» **Assignment**
Return the following from the records below: each line, word for word, starting with the line that contains "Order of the" and going on through the line that contains "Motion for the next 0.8", with nothing outside that range.

====== Input for this task

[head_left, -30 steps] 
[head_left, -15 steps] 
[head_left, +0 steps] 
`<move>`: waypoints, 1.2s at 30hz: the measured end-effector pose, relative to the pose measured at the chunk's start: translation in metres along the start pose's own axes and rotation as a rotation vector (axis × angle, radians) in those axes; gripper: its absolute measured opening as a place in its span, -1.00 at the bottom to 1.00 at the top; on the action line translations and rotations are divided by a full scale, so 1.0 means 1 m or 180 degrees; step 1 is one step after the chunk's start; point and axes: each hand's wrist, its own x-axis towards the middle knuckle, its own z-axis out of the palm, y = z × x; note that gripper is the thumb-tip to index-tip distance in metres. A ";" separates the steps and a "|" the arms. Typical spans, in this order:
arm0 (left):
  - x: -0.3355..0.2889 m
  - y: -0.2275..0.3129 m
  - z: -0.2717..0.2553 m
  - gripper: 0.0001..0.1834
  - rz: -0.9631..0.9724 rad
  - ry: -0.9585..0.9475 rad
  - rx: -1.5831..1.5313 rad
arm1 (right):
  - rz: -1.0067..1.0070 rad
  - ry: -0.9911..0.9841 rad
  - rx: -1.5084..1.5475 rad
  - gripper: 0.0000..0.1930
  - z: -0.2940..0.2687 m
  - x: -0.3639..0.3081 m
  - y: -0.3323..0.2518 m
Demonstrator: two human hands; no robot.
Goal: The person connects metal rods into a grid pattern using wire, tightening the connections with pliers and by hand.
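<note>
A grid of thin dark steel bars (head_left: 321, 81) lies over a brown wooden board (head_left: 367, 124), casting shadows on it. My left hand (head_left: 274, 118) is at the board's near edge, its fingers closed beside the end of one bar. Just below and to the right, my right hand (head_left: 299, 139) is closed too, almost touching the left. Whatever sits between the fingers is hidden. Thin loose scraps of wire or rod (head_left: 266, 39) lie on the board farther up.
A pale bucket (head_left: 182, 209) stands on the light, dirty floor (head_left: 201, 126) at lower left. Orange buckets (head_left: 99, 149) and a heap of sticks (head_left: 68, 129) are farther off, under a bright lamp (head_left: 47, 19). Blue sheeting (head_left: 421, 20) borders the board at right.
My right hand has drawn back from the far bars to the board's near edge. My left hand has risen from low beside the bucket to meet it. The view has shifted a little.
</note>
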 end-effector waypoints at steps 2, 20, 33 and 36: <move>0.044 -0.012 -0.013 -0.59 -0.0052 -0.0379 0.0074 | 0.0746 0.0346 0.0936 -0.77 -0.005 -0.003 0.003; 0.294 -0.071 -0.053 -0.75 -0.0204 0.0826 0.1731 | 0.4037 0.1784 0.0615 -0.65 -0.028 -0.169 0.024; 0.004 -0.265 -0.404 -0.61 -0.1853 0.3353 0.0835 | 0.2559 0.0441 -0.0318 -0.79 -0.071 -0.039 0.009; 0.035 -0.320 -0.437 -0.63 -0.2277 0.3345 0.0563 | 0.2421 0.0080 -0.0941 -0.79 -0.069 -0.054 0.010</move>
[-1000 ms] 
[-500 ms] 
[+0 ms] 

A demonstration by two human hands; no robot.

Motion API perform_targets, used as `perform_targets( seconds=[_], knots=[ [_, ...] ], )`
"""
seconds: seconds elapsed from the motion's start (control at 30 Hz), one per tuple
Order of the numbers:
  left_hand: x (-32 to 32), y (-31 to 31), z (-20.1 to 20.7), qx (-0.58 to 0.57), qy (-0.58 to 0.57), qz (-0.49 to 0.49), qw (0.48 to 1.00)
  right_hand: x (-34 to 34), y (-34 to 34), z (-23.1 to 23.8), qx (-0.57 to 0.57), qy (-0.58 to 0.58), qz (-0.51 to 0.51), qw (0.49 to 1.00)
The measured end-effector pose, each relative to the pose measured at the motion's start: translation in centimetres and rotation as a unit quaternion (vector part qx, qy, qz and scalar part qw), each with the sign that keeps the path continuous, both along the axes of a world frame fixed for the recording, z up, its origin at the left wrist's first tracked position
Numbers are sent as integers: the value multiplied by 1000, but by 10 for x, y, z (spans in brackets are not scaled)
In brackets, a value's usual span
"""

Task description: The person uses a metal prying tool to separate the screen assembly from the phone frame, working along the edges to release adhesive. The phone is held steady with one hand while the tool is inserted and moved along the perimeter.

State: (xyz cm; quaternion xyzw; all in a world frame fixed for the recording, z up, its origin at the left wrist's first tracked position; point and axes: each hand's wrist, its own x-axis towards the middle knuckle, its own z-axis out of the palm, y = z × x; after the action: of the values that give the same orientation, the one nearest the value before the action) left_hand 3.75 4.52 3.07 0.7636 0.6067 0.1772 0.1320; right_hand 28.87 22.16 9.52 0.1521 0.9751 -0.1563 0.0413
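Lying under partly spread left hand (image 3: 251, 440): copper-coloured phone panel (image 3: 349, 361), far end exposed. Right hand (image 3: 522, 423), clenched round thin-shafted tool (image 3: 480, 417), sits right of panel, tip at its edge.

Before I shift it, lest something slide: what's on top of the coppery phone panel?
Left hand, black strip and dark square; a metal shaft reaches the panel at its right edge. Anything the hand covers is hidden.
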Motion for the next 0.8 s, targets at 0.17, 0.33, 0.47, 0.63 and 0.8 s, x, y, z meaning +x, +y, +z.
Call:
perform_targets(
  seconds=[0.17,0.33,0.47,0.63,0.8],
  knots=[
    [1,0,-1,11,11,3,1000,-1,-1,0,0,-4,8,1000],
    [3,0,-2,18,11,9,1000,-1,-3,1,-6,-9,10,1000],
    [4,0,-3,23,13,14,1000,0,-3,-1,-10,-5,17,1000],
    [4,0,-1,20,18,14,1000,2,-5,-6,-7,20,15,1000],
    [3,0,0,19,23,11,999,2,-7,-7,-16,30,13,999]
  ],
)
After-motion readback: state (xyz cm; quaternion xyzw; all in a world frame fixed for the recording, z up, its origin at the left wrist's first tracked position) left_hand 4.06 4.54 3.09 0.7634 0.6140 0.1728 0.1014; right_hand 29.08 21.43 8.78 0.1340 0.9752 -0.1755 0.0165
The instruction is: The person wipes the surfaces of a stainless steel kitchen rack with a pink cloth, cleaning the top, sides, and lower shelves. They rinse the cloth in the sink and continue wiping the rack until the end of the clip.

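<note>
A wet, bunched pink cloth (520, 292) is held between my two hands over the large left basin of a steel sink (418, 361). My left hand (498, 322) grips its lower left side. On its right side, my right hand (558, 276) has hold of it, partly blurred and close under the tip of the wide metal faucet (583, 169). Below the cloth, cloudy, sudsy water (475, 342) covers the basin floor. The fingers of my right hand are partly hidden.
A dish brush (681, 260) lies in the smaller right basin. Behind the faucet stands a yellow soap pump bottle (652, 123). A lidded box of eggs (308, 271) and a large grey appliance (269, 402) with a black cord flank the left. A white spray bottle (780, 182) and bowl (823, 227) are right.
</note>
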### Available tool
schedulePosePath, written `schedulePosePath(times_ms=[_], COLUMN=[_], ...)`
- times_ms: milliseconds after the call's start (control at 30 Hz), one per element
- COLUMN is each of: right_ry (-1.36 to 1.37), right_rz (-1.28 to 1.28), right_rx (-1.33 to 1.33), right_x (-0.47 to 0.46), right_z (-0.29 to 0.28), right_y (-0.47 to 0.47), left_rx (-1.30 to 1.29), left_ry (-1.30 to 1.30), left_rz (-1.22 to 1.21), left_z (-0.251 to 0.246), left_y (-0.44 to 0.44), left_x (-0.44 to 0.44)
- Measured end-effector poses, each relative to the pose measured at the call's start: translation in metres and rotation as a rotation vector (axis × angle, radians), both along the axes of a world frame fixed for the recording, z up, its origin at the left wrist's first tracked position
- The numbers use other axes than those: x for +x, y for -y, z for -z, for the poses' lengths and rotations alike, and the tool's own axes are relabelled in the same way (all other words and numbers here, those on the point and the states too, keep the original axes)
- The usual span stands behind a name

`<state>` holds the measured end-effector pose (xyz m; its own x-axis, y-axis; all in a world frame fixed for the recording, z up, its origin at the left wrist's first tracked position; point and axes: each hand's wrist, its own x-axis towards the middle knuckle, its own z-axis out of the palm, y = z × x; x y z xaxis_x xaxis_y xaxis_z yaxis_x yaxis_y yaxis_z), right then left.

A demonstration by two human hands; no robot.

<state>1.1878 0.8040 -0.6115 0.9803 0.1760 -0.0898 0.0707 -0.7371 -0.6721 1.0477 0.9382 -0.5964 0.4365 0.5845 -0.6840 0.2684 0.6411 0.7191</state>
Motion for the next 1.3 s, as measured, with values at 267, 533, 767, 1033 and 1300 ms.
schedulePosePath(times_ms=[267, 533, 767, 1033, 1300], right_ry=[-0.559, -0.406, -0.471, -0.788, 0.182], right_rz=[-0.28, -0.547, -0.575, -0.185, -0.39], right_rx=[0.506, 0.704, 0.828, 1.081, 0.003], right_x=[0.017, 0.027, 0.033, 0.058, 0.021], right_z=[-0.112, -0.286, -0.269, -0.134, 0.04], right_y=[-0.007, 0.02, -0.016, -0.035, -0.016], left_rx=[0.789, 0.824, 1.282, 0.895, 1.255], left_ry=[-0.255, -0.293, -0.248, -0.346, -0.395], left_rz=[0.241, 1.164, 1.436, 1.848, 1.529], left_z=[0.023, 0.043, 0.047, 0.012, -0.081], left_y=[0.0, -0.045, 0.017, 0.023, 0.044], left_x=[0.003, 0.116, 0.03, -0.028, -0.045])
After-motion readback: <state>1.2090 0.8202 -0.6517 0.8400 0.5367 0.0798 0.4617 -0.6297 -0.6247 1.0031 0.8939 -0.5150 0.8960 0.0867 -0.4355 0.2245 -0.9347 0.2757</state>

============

» **Final answer**
Order of the numbers:
  left_hand: x (-32 to 32), y (-31 to 31), z (-20.1 to 20.7), qx (-0.58 to 0.57), qy (-0.58 to 0.57), qz (-0.49 to 0.49), qw (0.48 to 1.00)
  right_hand: x (-34 to 34), y (-34 to 34), z (-23.1 to 23.8), qx (-0.57 to 0.57), qy (-0.58 to 0.58), qz (-0.51 to 0.51), qw (0.49 to 1.00)
The measured end-effector pose, each relative to the pose measured at the motion's start: translation in centimetres and rotation as a unit quaternion (vector part qx, qy, qz and scalar part qw), each with the sign that keeps the path continuous, both along the axes of a world frame fixed for the recording, z up, its origin at the left wrist's first tracked position
Numbers are sent as integers: the value multiplied by 1000, but by 10 for x, y, z (spans in brackets are not scaled)
In brackets, a value's usual span
"""

Task description: The person uses a metal prying tool to separate the screen assembly from the phone frame, working along the edges to release adhesive. The phone is held steady with one hand while the tool is inserted and moved along the perimeter.

State: (xyz cm; quaternion xyzw; all in a world frame fixed for the recording, z up, its origin at the left wrist's first tracked position; point and axes: each hand's wrist, its own x-axis towards the middle knuckle, its own z-axis out of the palm, y = z × x; after the action: of the values that give the same orientation, the one nearest the value before the action) left_hand 3.75 4.52 3.07 0.7636 0.6067 0.1772 0.1320; right_hand 28.87 22.16 9.52 0.1521 0.9751 -0.1563 0.0413
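Lying under partly spread left hand (image 3: 251, 440): copper-coloured phone panel (image 3: 349, 361), far end exposed. Right hand (image 3: 522, 423), clenched round thin-shafted tool (image 3: 480, 417), sits right of panel, tip at its edge.

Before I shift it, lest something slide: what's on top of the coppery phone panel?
Left hand, black strip and dark square; a metal shaft reaches the panel at its right edge. Anything the hand covers is hidden.
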Motion for the next 0.8 s, targets at 0.17, 0.33, 0.47, 0.63 and 0.8 s, x, y, z meaning +x, +y, +z.

Nothing more belongs to this answer.